**What you will do**
Copy out every line of the data exactly; do not include the images.

*** Dataset section Section Begins ***

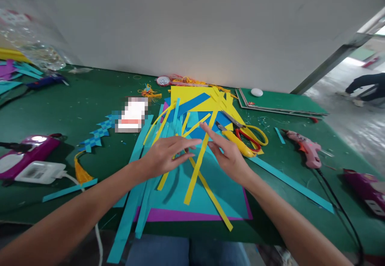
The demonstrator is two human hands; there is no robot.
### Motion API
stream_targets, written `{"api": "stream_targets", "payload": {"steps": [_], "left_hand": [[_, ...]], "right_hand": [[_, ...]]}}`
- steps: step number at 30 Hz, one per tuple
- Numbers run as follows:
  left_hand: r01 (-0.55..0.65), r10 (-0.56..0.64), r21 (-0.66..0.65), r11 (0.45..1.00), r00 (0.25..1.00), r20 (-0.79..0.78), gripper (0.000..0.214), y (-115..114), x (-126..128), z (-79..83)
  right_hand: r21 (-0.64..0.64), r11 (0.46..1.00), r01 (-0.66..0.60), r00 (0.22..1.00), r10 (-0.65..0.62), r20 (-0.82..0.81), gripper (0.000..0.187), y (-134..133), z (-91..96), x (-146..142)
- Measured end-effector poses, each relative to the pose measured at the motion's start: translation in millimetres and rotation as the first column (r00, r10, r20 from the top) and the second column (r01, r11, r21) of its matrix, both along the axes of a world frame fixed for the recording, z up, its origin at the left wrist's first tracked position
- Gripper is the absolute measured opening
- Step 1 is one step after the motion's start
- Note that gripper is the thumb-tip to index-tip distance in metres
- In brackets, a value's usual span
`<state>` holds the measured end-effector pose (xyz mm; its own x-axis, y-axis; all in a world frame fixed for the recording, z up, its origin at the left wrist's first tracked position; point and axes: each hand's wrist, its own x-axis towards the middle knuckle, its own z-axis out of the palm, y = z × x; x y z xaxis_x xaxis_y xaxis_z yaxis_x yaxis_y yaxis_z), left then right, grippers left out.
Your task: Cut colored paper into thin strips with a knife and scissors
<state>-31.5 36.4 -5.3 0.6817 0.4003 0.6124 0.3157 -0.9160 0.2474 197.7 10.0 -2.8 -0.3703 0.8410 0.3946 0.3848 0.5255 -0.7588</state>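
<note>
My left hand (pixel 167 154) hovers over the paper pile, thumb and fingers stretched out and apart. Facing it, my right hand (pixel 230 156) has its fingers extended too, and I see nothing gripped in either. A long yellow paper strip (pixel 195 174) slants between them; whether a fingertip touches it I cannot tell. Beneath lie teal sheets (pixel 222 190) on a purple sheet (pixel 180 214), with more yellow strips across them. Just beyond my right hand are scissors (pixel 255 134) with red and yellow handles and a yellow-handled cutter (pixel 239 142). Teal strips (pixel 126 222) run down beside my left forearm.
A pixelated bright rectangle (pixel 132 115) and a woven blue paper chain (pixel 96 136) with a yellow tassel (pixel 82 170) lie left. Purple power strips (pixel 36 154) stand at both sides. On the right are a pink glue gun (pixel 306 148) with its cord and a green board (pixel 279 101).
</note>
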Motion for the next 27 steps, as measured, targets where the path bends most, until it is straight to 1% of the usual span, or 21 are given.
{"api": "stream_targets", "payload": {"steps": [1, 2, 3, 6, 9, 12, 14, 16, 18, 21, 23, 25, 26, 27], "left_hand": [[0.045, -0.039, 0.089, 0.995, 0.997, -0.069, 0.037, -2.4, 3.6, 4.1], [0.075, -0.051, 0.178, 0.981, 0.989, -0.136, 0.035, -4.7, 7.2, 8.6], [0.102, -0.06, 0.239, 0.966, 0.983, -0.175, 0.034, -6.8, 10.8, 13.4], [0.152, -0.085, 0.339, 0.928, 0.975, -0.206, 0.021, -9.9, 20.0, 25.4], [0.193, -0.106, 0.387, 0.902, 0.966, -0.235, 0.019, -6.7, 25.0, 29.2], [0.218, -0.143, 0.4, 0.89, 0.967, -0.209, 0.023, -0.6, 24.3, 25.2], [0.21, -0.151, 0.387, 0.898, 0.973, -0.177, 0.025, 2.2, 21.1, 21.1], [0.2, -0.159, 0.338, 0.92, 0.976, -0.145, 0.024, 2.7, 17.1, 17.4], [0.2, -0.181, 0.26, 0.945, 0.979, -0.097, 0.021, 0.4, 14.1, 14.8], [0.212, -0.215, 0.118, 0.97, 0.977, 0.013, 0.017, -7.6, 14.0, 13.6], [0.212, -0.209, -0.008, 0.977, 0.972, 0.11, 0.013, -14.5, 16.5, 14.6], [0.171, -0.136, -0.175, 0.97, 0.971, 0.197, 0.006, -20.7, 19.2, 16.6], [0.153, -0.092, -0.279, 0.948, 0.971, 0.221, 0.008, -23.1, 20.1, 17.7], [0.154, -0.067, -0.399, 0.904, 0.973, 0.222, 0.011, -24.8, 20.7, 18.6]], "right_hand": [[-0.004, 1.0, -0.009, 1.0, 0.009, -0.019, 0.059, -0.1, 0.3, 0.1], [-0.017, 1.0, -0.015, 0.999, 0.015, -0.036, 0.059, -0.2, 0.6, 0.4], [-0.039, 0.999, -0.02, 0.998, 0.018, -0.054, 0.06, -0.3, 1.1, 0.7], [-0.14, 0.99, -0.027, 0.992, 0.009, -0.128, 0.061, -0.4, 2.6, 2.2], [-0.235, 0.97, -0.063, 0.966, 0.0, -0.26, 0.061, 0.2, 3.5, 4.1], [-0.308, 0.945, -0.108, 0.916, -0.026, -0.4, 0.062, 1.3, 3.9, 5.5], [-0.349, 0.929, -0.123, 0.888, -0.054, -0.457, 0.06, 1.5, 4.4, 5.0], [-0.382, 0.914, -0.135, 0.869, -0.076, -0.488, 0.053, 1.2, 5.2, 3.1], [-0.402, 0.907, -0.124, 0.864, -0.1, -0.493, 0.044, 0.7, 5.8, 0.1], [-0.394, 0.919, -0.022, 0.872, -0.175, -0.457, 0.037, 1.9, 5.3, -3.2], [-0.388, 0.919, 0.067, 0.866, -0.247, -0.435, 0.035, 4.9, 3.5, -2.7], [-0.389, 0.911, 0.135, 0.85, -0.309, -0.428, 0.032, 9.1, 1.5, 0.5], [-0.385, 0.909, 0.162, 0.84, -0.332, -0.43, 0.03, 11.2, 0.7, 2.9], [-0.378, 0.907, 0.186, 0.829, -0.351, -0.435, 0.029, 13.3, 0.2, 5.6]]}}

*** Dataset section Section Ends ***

**Answer for this exercise**
The demonstrator is two human hands; there is no robot.
### Motion API
stream_targets, written `{"api": "stream_targets", "payload": {"steps": [_], "left_hand": [[_, ...]], "right_hand": [[_, ...]]}}`
- steps: step number at 30 Hz, one per tuple
- Numbers run as follows:
  left_hand: r01 (-0.55..0.65), r10 (-0.56..0.64), r21 (-0.66..0.65), r11 (0.45..1.00), r00 (0.25..1.00), r20 (-0.79..0.78), gripper (0.000..0.214), y (-115..114), x (-126..128), z (-79..83)
  right_hand: r21 (-0.64..0.64), r11 (0.46..1.00), r01 (-0.66..0.60), r00 (0.22..1.00), r10 (-0.65..0.62), r20 (-0.82..0.81), gripper (0.000..0.187), y (-134..133), z (-91..96), x (-146..142)
- Measured end-effector poses, each relative to the pose measured at the motion's start: translation in millimetres and rotation as the first column (r00, r10, r20 from the top) and the second column (r01, r11, r21) of its matrix, both along the axes of a world frame fixed for the recording, z up, its origin at the left wrist's first tracked position
- Gripper is the absolute measured opening
- Step 1 is one step after the motion's start
- Note that gripper is the thumb-tip to index-tip distance in metres
- In brackets, a value's usual span
`<state>` holds the measured end-effector pose (xyz mm; its own x-axis, y-axis; all in a world frame fixed for the recording, z up, its origin at the left wrist's first tracked position; point and axes: each hand's wrist, its own x-axis towards the middle knuckle, its own z-axis out of the palm, y = z × x; x y z xaxis_x xaxis_y xaxis_z yaxis_x yaxis_y yaxis_z), left then right, grippers left out.
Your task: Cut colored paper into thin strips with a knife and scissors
<state>-31.5 36.4 -5.3 0.6817 0.4003 0.6124 0.3157 -0.9160 0.2474 197.7 10.0 -2.8 -0.3703 0.8410 0.3946 0.3848 0.5255 -0.7588</state>
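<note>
My left hand (pixel 167 154) hovers over the paper pile, thumb and fingers stretched out and apart. Facing it, my right hand (pixel 230 156) has its fingers extended too, and I see nothing gripped in either. A long yellow paper strip (pixel 195 174) slants between them; whether a fingertip touches it I cannot tell. Beneath lie teal sheets (pixel 222 190) on a purple sheet (pixel 180 214), with more yellow strips across them. Just beyond my right hand are scissors (pixel 255 134) with red and yellow handles and a yellow-handled cutter (pixel 239 142). Teal strips (pixel 126 222) run down beside my left forearm.
A pixelated bright rectangle (pixel 132 115) and a woven blue paper chain (pixel 96 136) with a yellow tassel (pixel 82 170) lie left. Purple power strips (pixel 36 154) stand at both sides. On the right are a pink glue gun (pixel 306 148) with its cord and a green board (pixel 279 101).
</note>
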Motion for the next 27 steps, as measured, targets where the path bends most, until it is straight to 1% of the usual span, or 21 are given.
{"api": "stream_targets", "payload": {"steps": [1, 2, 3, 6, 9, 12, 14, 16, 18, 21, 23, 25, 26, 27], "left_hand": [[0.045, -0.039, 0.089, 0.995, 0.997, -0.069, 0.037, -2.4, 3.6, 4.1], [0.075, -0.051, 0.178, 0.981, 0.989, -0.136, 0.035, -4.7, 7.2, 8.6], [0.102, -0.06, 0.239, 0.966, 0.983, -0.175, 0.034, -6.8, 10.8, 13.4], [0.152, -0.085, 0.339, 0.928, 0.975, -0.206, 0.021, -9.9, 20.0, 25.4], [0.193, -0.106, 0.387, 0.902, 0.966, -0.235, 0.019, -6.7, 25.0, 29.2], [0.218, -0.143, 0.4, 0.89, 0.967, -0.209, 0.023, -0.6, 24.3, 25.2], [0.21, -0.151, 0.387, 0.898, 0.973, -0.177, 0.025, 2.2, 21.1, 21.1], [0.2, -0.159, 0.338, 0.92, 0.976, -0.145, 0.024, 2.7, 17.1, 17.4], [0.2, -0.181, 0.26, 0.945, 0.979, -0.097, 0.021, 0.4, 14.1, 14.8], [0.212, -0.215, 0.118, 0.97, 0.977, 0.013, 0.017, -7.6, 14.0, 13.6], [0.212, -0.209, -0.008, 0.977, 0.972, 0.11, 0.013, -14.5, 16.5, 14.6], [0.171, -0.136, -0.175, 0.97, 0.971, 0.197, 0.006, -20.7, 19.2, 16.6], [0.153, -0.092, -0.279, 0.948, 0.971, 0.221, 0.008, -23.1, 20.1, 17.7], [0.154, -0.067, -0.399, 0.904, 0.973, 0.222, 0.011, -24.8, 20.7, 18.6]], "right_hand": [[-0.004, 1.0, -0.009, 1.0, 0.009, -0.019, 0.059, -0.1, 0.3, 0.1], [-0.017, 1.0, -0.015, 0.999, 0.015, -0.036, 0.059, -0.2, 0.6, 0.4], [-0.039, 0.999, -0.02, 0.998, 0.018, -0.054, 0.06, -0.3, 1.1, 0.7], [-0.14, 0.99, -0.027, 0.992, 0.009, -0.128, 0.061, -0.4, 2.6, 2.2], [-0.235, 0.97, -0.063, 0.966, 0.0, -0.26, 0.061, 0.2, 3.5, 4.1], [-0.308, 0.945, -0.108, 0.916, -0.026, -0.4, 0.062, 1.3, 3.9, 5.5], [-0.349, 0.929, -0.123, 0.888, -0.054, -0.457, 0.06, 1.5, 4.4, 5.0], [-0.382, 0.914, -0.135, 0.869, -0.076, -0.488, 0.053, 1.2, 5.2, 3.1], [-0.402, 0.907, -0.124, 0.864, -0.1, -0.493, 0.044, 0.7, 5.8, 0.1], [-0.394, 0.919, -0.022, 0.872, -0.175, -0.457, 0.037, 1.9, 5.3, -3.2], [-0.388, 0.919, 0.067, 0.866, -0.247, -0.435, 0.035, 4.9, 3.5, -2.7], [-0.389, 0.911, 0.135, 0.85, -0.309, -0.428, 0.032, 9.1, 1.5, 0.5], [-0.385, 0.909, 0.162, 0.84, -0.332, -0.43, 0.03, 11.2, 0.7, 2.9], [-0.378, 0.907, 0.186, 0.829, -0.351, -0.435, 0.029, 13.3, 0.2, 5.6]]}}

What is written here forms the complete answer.